What Good Looks Like at This Rank
The good ABC is the LCPO the CO calls by name and the goat locker defends in the mess. His AB division's launch-and-recovery and fuel-readiness metrics brief without caveats at the air-department sync every week. His gear and fuel accountability and flight-deck-safety posture is the one the inspection cites as the standard. His AB1s pick up Chief at first look. His commissioning and credential pipeline produces selectees the Air Boss can name to the air wing commander. His deckplate rigor on FOD, tool control, fuel quality, watch discipline, and crash-and-salvage readiness matches his at-liberty posture, and the ABs in his division run the cat, the rig, and the deck the way he does — not the way they think they can get away with when the Chief is not on the deck.

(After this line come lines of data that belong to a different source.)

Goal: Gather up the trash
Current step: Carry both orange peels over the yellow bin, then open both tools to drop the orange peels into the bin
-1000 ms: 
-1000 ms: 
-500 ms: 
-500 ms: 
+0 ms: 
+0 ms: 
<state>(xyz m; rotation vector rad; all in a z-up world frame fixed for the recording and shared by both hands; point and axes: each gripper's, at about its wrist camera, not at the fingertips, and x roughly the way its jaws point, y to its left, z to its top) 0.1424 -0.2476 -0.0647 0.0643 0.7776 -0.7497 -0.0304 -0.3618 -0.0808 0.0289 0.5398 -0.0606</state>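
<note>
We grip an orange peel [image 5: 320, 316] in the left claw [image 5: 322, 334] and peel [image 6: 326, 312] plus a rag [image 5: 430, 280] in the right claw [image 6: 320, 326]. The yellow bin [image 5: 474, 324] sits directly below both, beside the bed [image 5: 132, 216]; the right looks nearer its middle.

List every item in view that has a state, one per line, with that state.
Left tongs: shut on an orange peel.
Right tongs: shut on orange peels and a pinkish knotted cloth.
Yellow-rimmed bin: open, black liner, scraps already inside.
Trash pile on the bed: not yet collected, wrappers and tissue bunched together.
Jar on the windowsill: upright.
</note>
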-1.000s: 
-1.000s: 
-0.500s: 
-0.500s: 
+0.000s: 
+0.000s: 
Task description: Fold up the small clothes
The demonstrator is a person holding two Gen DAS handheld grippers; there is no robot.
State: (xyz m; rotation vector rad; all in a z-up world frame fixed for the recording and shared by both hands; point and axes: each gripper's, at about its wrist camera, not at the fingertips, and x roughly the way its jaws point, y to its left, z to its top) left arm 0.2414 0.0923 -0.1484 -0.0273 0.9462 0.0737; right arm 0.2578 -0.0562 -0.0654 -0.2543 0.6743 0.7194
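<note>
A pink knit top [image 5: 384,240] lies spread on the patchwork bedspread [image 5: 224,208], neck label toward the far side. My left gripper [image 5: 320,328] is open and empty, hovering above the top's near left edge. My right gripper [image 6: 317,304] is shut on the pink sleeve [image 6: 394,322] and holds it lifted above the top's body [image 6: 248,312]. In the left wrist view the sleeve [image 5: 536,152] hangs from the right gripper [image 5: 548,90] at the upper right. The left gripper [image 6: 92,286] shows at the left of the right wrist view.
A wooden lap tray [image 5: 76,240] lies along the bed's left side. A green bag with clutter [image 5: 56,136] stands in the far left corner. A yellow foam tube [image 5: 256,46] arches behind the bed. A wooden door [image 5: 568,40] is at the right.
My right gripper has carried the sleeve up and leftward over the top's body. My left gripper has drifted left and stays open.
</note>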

His own eEVAL profile is honest. The flight-deck officer can defend every measurable bullet, the AB1s he rated as Early Promote got selected, the wardroom EVAL board reads his rankings without questioning the basis. The institutional credentials — CPO Academy complete, SEA fellowship in motion for the Senior Chief track, the career-broadening billet conversation with the CMC — are on the brief sheet or in progress. The Senior Chief bench is open because the CMC has been watching the LCPO tour; the post-Navy market is open because the ABC started the credential conversation early enough to help the sailors and build his own stack along the way.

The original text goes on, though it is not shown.